How can I run both a chatbot with GPUs in Docker and a Virtual Machine Manager (VMM) on the same server without networking issues in Debian 12?f

I am running two services on a Debian 12 server:

Chatbot in Docker using NVIDIA driver 550.54.14, CUDA 12.4, and 3 GPUs.
Virtual Machine Manager (VMM) using 2 GPUs for VM creation.

The issue arises after implementing the chatbot: when the chatbot is running, the VMM stops working.
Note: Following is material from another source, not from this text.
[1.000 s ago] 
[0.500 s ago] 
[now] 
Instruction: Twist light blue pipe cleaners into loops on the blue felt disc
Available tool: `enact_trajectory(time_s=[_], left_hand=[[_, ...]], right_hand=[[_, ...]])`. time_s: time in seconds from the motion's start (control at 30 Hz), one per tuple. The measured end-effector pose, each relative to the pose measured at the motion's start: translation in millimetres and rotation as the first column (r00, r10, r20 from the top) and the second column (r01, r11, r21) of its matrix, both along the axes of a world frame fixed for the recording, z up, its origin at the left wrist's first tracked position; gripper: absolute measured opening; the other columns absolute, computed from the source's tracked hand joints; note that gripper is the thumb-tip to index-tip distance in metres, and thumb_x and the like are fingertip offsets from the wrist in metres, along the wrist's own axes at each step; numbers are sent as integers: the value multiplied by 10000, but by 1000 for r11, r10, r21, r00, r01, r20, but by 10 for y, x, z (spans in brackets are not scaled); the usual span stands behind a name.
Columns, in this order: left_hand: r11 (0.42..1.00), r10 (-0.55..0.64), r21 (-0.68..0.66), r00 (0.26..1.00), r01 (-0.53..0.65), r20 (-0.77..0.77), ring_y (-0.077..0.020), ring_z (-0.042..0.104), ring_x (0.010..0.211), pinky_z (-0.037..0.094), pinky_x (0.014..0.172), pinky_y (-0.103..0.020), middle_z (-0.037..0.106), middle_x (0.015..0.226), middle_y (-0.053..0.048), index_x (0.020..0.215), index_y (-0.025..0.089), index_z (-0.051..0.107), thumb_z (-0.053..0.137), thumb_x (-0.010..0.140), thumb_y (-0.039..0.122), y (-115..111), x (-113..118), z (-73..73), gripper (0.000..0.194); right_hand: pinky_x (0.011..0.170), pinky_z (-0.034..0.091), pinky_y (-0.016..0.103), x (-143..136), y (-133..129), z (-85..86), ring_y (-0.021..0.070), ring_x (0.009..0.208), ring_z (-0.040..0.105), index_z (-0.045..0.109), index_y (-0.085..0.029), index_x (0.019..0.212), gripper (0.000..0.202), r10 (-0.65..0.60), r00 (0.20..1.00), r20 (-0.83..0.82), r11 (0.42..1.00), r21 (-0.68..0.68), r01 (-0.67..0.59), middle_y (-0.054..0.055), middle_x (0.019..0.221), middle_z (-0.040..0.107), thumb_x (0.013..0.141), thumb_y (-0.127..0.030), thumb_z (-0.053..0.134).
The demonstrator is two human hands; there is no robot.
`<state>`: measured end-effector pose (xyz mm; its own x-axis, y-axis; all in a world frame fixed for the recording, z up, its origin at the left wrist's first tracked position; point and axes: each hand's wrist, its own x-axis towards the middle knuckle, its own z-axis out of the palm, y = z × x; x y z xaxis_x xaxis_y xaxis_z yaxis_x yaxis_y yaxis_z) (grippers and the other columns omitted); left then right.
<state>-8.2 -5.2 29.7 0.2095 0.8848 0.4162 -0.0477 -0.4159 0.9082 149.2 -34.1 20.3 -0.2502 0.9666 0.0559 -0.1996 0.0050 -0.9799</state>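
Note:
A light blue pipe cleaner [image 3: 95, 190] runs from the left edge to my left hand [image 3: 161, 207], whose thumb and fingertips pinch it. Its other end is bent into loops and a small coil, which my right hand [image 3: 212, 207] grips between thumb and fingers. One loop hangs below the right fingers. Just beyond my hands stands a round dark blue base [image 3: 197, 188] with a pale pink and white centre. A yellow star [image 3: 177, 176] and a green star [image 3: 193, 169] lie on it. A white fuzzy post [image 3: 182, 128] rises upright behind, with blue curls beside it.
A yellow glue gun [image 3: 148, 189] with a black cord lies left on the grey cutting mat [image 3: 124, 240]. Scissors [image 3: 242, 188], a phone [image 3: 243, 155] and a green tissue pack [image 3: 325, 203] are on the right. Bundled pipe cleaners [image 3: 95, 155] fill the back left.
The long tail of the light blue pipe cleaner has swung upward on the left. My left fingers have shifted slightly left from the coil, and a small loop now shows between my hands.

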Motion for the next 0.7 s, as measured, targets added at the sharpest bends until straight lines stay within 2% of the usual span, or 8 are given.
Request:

I allocated the 2 GPUs to vfio-pci instead of nvidia, allowing VM creation, but I can only access the VM from the host server, not from other devices in the same network.

Here’s the setup:

  1. VM Access Inside the Server:

I can SSH into the VM from the host server:

(base) root@debian:~# ssh vm@192.168.122.74
vm@192.168.122.74's password:
Welcome to Ubuntu 22.04.5 LTS...
  1. VM Access from Another Device:

When attempting to SSH into the VM from another device:

PS C:\Users\cmcarvalho> ssh vm@192.168.220.102 -p 31270
ssh: connect to host 192.168.220.102 port 31270: Connection timed out
  1. NAT Configuration:

I confirmed that the network address translation (NAT) rules seem correct:

(base) root@debian:~# sudo nft list table ip nat
# Output omitted for brevity...

The PREROUTING chain forwards port 31270 to the internal IP 192.168.122.74, but the VM is still only accessible from the host server.

  1. Networking Service Failure:

The networking.service fails when the chatbot and GPUs are configured together:

(base) root@debian:~# sudo systemctl status networking
× networking.service - Raise network interfaces
     Loaded: loaded (/lib/systemd/system/networking.service; enabled; preset: enabled)
     Active: failed (Result: exit-code) since Thu 2024-11-28 11:21:24 WET; 22h ago
       Docs: man:interfaces(5)
   Main PID: 2358 (code=exited, status=1/FAILURE)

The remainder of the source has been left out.